What is being asked>
Your task is to copy the stretch of lines in the records below that begins with the line containing "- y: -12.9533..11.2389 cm" and ends with the line containing "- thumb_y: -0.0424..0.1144", exactly as written, with nothing added.

[Information provided]

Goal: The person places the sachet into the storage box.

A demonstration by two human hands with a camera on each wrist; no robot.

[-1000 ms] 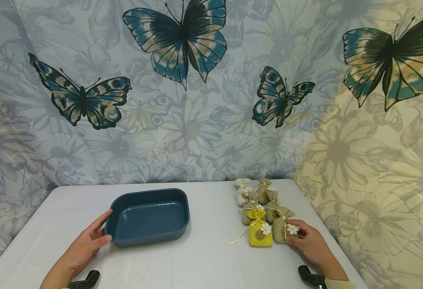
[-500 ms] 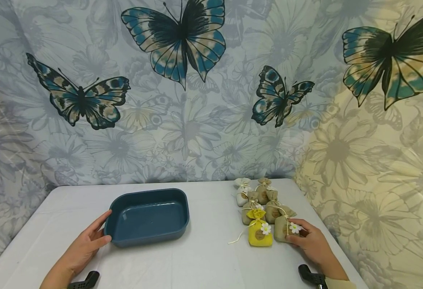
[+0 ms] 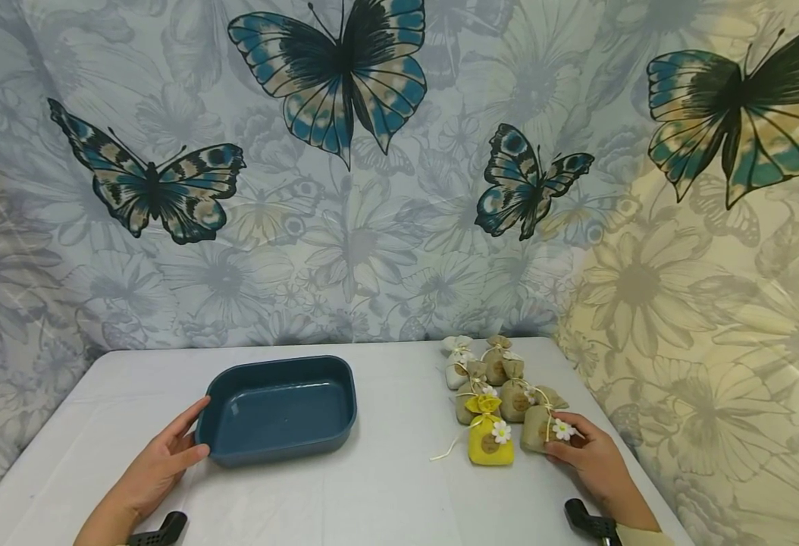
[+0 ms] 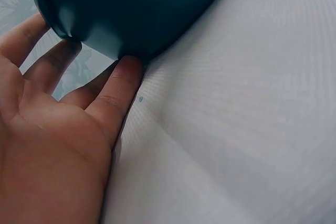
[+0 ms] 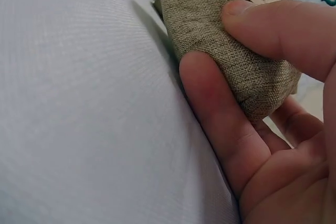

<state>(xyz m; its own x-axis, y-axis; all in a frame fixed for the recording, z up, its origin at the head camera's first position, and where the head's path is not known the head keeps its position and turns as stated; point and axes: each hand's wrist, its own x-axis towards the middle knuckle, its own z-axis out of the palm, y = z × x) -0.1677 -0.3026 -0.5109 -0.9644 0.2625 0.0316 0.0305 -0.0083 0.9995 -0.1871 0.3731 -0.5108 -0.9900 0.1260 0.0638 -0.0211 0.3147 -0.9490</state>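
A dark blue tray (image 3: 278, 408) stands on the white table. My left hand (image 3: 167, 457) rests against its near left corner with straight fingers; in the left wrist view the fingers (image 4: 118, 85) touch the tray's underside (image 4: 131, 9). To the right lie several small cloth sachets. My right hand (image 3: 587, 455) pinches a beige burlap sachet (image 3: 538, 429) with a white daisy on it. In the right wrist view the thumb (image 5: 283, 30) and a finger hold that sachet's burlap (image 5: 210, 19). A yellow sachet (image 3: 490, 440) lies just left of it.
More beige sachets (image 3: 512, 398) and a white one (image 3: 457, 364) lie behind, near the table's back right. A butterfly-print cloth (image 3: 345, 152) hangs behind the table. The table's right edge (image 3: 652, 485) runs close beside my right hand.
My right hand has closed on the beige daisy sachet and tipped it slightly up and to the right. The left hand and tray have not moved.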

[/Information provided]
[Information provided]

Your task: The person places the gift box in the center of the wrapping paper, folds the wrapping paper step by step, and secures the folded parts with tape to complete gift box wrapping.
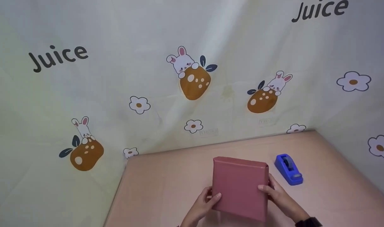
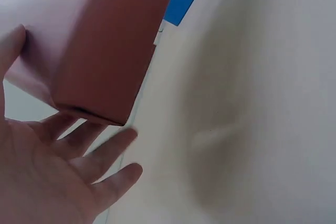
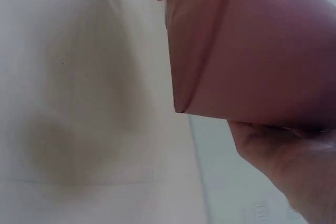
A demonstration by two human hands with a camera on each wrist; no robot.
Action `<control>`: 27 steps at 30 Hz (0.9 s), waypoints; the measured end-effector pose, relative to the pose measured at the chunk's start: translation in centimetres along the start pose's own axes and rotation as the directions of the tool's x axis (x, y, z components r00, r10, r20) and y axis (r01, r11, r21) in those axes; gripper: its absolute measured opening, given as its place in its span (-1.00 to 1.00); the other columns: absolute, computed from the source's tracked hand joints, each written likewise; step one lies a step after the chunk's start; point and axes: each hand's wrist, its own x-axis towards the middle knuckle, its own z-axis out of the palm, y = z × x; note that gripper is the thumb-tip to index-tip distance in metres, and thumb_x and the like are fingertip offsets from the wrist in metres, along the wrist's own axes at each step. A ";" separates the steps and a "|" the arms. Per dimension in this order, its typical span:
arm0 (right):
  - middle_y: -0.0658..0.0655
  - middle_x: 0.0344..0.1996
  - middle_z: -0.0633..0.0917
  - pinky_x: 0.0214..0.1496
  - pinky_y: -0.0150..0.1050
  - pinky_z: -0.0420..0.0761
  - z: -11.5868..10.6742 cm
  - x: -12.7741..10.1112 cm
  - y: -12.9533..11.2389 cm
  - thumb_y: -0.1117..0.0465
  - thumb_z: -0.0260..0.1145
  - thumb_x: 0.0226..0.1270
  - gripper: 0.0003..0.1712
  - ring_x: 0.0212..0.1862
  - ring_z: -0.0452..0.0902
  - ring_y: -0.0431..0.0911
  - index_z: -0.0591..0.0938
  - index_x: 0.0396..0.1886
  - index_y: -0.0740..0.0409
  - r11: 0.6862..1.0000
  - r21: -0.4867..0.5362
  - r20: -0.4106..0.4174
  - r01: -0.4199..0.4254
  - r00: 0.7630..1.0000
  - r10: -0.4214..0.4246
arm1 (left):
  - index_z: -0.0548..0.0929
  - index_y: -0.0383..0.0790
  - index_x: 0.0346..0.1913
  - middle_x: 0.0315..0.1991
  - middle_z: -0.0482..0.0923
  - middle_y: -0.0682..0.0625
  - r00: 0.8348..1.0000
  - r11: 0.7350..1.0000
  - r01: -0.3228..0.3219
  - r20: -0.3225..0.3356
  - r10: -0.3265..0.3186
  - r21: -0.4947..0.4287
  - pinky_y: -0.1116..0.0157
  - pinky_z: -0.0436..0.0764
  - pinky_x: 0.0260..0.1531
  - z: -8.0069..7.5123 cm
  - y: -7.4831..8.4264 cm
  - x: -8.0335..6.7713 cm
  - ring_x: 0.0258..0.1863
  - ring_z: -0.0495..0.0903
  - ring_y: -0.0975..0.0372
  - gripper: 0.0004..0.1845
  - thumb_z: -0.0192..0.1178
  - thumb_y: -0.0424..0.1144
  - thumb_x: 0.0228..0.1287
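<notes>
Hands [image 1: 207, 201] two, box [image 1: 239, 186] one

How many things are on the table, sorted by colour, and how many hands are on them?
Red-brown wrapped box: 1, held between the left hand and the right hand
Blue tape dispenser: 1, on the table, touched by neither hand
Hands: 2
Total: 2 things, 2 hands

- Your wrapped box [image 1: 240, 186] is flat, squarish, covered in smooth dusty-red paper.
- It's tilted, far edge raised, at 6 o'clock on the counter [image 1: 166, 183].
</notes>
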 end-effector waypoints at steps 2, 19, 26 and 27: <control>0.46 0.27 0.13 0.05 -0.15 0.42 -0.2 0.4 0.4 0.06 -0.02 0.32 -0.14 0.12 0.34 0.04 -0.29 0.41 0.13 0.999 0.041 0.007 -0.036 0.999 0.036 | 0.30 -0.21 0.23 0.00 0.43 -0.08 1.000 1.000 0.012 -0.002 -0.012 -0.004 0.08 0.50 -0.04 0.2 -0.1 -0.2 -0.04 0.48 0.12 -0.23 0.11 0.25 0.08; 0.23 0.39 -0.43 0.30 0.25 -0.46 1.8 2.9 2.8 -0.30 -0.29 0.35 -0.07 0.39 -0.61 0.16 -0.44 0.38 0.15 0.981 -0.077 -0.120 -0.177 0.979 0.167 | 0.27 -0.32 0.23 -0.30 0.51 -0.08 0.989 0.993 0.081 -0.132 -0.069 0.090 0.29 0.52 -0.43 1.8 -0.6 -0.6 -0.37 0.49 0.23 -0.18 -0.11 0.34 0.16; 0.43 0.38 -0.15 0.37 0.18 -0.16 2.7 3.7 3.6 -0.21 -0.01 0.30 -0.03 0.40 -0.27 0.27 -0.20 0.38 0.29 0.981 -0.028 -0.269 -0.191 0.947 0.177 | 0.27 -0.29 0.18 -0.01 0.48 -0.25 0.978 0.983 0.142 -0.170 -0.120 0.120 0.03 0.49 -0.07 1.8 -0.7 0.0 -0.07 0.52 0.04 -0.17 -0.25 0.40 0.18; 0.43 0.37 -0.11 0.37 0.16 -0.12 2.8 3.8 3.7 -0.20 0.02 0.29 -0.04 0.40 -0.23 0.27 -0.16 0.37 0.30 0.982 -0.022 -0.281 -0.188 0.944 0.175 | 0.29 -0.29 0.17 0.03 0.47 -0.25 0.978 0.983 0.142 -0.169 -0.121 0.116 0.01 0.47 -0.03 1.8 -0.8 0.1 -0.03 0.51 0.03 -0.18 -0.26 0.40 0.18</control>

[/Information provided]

Task answer>
  - y: -12.9533..11.2389 cm
  - thumb_y: -0.1117..0.0465
  - thumb_z: -0.0260..0.1145
  - thumb_x: 0.0226..0.1270
  - gripper: 0.0003..0.1712
  - ring_x: 0.0212..0.1862
  - ring_z: -0.0452..0.0902
  - ring_y: -0.0431..0.0911
  - index_z: -0.0591..0.0938
  - index_x: 0.0396..0.1886
  - index_y: -0.0740..0.0409
  - r11: 0.6862..1.0000
  - r21: -0.4867..0.5362
  - r20: -0.4106..0.4174
  - r01: -0.4199..0.4254
  - r00: 0.7630..1.0000
  - r10: -0.4214..0.4246
arm1 (left):
  - index_z: -0.0548..0.0929
  - index_y: -0.0383..0.0790
  - index_x: 0.0346..0.1913
  - middle_x: 0.0315..0.1991
  - middle_z: -0.0482..0.0923
  - middle_y: -0.0682..0.0625
  - r00: 0.8348..1.0000
  - r11: 0.7350..1.0000
  - r01: -0.3228..0.3219
  - r20: -0.3225..0.3356
  - r10: -0.3265..0.3186
  - r21: -0.4947..0.4287
  - pinky_y: -0.1116..0.0157
  - pinky_z: -0.0436..0.0764
  - pinky_x: 0.0260..0.1531
  - z: -8.0069..7.5123 cm
  - y: -7.4831..8.4264 cm
  - x: -8.0335..6.7713 cm
  - ring_x: 0.0258..0.1863
  - ring_z: -0.0495..0.0903
  - ring_y: -0.0975..0.0372
  - gripper: 0.0004..0.1845
  - thumb_z: -0.0192..0.1178
  - thumb_y: -0.0424..0.1144

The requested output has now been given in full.